Try it — Omitting the pictures, print every line below exactly as it stands.

Source material —
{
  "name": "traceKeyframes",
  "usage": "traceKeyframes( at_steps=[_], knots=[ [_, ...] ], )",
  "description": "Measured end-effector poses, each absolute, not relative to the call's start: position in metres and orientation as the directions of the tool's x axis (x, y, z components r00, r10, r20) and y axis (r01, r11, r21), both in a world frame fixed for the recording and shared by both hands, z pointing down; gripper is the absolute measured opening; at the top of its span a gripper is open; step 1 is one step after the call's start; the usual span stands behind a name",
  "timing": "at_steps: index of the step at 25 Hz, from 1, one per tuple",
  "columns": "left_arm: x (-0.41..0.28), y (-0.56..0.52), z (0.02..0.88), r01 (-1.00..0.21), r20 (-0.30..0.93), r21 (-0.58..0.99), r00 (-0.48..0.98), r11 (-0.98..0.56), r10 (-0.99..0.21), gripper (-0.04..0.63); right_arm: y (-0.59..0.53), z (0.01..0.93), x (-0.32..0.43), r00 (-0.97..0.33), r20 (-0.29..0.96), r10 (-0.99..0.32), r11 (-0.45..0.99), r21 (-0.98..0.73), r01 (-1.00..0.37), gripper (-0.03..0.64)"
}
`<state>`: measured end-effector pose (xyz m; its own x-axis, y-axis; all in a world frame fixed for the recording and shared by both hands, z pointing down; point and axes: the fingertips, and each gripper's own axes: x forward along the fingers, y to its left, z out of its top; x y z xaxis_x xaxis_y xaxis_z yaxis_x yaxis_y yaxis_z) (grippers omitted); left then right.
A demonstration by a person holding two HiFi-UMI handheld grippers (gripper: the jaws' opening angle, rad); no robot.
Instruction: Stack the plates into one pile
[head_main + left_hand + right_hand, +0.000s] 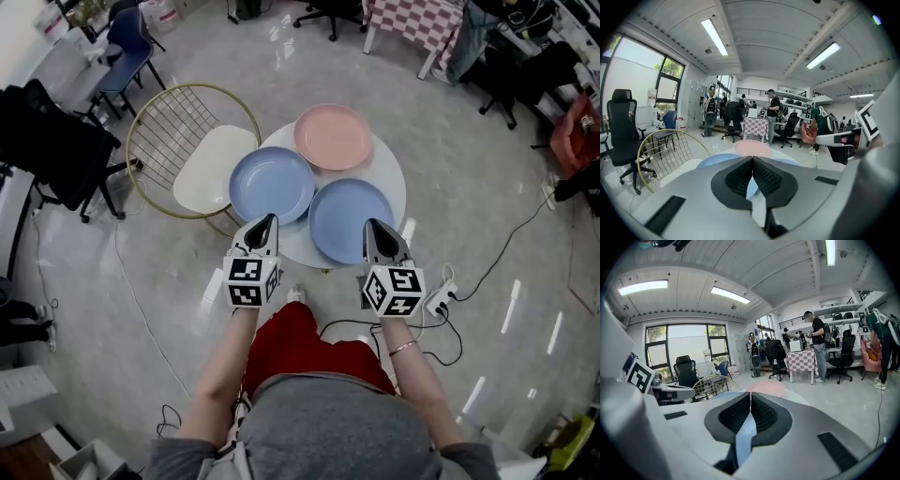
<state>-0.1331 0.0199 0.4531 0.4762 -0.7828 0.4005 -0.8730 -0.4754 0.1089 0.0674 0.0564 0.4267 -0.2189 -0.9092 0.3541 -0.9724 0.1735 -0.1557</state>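
Pink plate [333, 137] sits at the far side of the round white tabletop [389, 173], with the left blue plate [271, 185] and right blue plate [351, 220] in front of it. All three are laid flat, packed close together, none on top of another. The left gripper [270, 218] and right gripper [371, 224] hang at the near edge, each pointing at a blue plate, jaws pressed together with nothing in them. A wire chair [211, 169] stands just left of the tabletop.
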Motion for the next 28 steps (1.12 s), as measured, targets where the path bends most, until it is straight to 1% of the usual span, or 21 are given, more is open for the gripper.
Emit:
traceKeyframes(
  at_steps=[6, 14, 18, 21, 28],
  knots=[
    [-0.150, -0.021, 0.461, -0.862, 0.419, 0.132, 0.496, -0.489, -0.761, 0.015, 0.023, 0.428, 0.061, -0.162, 0.371, -0.914, 0.116, -0.143, -0.983, 0.029],
    [-0.175, -0.033, 0.484, -0.871, 0.469, 0.148, 0.479, -0.469, -0.742, 0.015, 0.020, 0.440, 0.052, -0.112, 0.422, -0.899, 0.068, -0.118, -0.991, 0.029],
    [-0.180, -0.032, 0.489, -0.874, 0.473, 0.169, 0.477, -0.456, -0.740, 0.015, 0.020, 0.444, 0.055, -0.095, 0.445, -0.890, 0.052, -0.108, -0.993, 0.029],
    [-0.187, -0.033, 0.490, -0.880, 0.473, 0.175, 0.469, -0.442, -0.746, 0.015, 0.016, 0.443, 0.054, -0.092, 0.449, -0.889, 0.050, -0.104, -0.993, 0.029],
    [-0.200, -0.034, 0.495, -0.904, 0.491, 0.158, 0.421, -0.397, -0.763, 0.015, -0.003, 0.446, 0.050, -0.128, 0.443, -0.887, 0.086, -0.113, -0.990, 0.029]
  ],
)
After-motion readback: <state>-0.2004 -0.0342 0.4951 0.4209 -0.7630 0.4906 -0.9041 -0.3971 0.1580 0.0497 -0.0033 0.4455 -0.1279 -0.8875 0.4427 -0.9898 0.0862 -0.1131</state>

Exercise result —
{
  "name": "traceKeyframes",
  "usage": "traceKeyframes( at_steps=[_], knots=[ [_, ...] ], )",
  "description": "Measured end-effector poses, each absolute, not relative to the call's start: position in metres and orientation as the directions of the tool's x axis (x, y, z components r00, r10, r20) and y axis (r01, r11, r21), both in a world frame fixed for the recording and shared by both hands, z pointing down; gripper is the absolute measured opening; at the top of its span a gripper is open; step 1 is one step after the call's start; the usual span stands behind a name",
  "timing": "at_steps: index of the step at 25 Hz, from 1, one per tuple",
  "columns": "left_arm: x (-0.41..0.28), y (-0.56..0.52), z (0.02..0.88), r01 (-1.00..0.21), r20 (-0.30..0.93), r21 (-0.58..0.99), r00 (-0.48..0.98), r11 (-0.98..0.56), r10 (-0.99..0.21), gripper (-0.04..0.63); right_arm: y (-0.59..0.53), z (0.01..0.93), x (-0.32..0.43), r00 (-0.97..0.33), r20 (-0.29..0.96), r10 (-0.99..0.32), r11 (-0.45..0.99), r21 (-0.98..0.73), r01 (-1.00..0.37), gripper (-0.03..0.64)"
}
`<state>`: measured end-effector pose (xyz m; its own x-axis, y-axis; all in a world frame fixed for the recording and shared by both hands, z pointing down; point and axes: the fingertips, and each gripper's own axes: x forward along the fingers, y to its left, z out of its top; x y z xaxis_x xaxis_y xaxis_z yaxis_x yaxis_y yaxis_z) (grippers omitted); left then right.
A demonstration by a person holding two HiFi-UMI handheld grippers (gripper: the jaws' opening angle, rad); no robot.
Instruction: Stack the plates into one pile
[head_main + left_hand + right_hand, +0.000s] 
<state>-0.1331 0.0199 0.4531 0.4762 -0.7828 0.4005 -0.8730 -0.4754 0.1089 0.0674 0.0564 0.4267 -0.2189 -0.9092 0.3541 -0.9724 0.1735 -0.1557</state>
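Pink plate [333, 137] sits at the far side of the round white tabletop [389, 173], with the left blue plate [271, 185] and right blue plate [351, 220] in front of it. All three are laid flat, packed close together, none on top of another. The left gripper [270, 218] and right gripper [371, 224] hang at the near edge, each pointing at a blue plate, jaws pressed together with nothing in them. A wire chair [211, 169] stands just left of the tabletop.
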Motion for the next 28 steps (1.12 s), as measured, targets where the path bends most, until it is straight to 1% of the usual span, or 21 are given, more is open for the gripper.
Emit:
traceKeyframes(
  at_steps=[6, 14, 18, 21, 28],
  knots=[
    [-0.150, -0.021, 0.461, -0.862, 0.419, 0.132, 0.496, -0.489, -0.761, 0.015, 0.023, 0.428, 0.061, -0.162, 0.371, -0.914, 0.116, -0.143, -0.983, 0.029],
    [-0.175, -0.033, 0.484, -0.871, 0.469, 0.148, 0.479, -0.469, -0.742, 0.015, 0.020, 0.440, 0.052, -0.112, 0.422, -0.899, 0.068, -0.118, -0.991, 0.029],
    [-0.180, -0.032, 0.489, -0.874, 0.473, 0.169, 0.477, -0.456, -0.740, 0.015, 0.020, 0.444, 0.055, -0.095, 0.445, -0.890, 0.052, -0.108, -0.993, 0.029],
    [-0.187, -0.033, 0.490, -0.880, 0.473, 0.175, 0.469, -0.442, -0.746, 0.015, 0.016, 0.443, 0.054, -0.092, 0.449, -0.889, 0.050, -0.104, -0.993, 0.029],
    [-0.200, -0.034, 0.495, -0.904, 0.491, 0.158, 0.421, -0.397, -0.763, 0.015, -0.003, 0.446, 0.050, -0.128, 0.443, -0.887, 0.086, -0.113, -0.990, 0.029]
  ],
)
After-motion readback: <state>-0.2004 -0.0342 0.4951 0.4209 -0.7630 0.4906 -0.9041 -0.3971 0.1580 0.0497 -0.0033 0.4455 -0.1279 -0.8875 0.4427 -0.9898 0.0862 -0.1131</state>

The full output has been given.